[EXERCISE DATA]
::::
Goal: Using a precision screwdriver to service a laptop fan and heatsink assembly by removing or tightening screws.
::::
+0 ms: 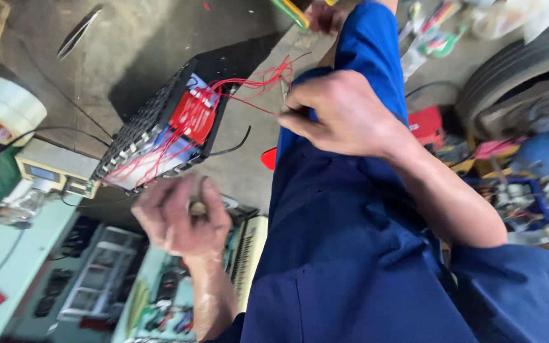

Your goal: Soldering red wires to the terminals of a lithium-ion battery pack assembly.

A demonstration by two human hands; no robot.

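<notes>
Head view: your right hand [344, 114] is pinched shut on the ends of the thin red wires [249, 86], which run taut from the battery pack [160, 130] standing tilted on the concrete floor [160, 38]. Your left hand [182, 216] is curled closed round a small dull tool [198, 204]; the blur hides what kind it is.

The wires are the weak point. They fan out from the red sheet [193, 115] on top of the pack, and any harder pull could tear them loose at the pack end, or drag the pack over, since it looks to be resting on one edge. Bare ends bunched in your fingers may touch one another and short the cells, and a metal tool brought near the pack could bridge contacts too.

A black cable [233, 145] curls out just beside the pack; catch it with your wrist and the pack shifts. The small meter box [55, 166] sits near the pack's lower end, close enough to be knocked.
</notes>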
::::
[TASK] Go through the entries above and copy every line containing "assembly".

[TASK OUTPUT]
Goal: Using a precision screwdriver to service a laptop fan and heatsink assembly by removing or tightening screws.
Your goal: Soldering red wires to the terminals of a lithium-ion battery pack assembly.

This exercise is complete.